Ditching their surnames for Imaginary People, their second album, Appalachian duo Vivian Leva and Riley Calcagno enlisted Alex Bingham of Hiss Golden Messenger as producer (and bassist) for a collection of jangly folksy pop about honouring the past and using it as a platform to move forward and grow. Featuring Whit Wright from American Aquarium on pedal steel and HGM’s Sam Fribush returning on keys, her airy vocals reminiscent of Zooey Deschanel, the album opens with Kygers Hill, a homage to Leva’s Southwestern Virginia hometown written after a visit for a recharge that prompted both a renewed appreciation of her childhood (“Try to listen closely to the things that I once mostly/Took for granted, disenchanted”) but also that such things were now just memories (“bedroom’s looking smaller or am I just getting older”).
The geography shifts to Sauvie Island for a lightly picked paean to an island retreat where they took refuge (“Early morning blue-painted chairs/Smell of smoke still in our hair/Fires burning everywhere”) from the city bustle during their time living in Portland.

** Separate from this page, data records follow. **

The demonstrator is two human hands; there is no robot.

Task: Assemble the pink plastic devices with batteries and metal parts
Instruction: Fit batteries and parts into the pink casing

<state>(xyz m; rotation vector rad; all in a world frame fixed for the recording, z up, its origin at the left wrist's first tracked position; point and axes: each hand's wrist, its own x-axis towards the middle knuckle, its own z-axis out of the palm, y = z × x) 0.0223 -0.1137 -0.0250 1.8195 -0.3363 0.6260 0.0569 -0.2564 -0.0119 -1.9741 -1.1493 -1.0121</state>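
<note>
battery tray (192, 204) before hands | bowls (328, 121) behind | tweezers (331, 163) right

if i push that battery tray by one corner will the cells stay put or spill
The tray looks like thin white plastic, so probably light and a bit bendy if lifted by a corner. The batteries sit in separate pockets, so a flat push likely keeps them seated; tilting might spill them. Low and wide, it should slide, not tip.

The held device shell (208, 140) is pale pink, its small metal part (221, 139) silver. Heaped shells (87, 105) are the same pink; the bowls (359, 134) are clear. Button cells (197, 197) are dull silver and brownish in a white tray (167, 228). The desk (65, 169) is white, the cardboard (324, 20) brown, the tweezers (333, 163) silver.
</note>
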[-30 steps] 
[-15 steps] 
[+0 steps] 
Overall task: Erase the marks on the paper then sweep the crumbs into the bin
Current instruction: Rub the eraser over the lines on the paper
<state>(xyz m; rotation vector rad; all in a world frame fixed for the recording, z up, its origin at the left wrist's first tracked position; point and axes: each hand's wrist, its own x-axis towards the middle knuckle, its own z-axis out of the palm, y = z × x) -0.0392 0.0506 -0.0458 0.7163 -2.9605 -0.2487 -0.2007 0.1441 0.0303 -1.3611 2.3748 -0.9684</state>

Anchored by a circling guitar figure, The General has a different spin on the usual love song that initially seems to be about domestic abuse (“Why’d ya even have to come downstairs/The way you look at me it makes me scared/Acting all tough with your bleached-out hair/Just say the word and I’ll be prepared”) but then throws in “I just wanna be the air you breathe/Lead me where the grass is green/You’re my shepherd and I’m your sheep”, even if the line “you’re my general and I’m your cadet” has a troubling hint of submissiveness.
Himself blessed with engaging vocals, Calcagno takes his first lead on the watery fingerpicked Is It All Over, a whimsical vision of the future (“when they run out of names for hurricanes/Will they start over /And will the Arctic have a baseball park/And a field of clover”) that ponders on interplanetary gigging in Martian mining towns that seems unlikely to be much different to that down here (“Will bands fly up and play for the rovers/Will it be a door-deal or a guarantee/Or tips and exposure”). Trivia fans will probably want to know that the line about Warby Parker is an obscure reference to a New York-based optician.
Leva picks up the baton again for the jaunty fiddle, organ and pedal steel-coloured title track, which she describes as grappling with all the different versions of yourself, “Who I was and who I am and who I wanna be”, albeit the line, “These days all I can put on are personalities/I’m so good at being cruel I don’t need enemies/I light a little candle in the hopes of thinking clear/But then I turn the TV on to stop ’em getting near”, suggests a deeper complexity.
Flashing Lights, with its mellotron and Solina strings, is a strummed slow waltz capturing the feeling of being mentally, physically and emotionally free after lockdown (“after all this time I’m ready to have a good time/Maybe I’ll even make a friend”), as well as a slight mushroom high (“You take a cap and a stem at that/And feel your worries slide right out the door”), There’s mention of more drugs, weed and pills this time as Calcagno returns to take lead on How To Lose, a childhood memory of a friend whose father died (“You cried into a phone to a sleeping boy alone/Your brother’s in the next room screaming at the screen/His mother downstairs is struggling to breathe/Still can’t believe such a cruel cruel thing”) and feeling guilt at not knowing how to be there for them (“You’re crying in the last seat of the minivan/I-5 traffic try to drown it out with the fan/All I could do was to hold your hand/I’m so sorry that I fell asleep /The only damn minute that you really needed me/I was paralyzed by how to be”).
He also plays fiddle on his self-penned lively instrumental Chance Creek that pulls together old time string-band and Irish influences, the last of the original material being the gently slow waltzing The Long Way, Leva reflecting on the need to learn to slow down in the ebb and flow of becoming who you are (“Growing up then falling back/Learning right ways to react/Looking ahead ’til you realize/You’re moving too fast”) and not succumbing to self-destructive thoughts (“Some days I dream about a home/Being with the one I love/But then I play pretend/And put it up in smoke”).
The hint of darkness there leads into the final track, their yearning duet take on the Ozark traditional The Blackest Crow (aka My Dearest Dear), with Calcagno on plucked banjo (the instrumentation apparently including ice cubes), but believed to be a parting song from the American Civil War, suffused with the positivity of staying faithful while apart (“The blackest crow my dearest dear/Will surely turn to white/If ever I prove false to you”).
A more musically complex and emotionally profound work than their acclaimed debut, which was a Folk Radio UK album of the year in 2021, there’s no reason to think this won’t be a repeat performance.
Viv & Riley’s Imaginary People is out on Sept. 15 on Free Dirt Records.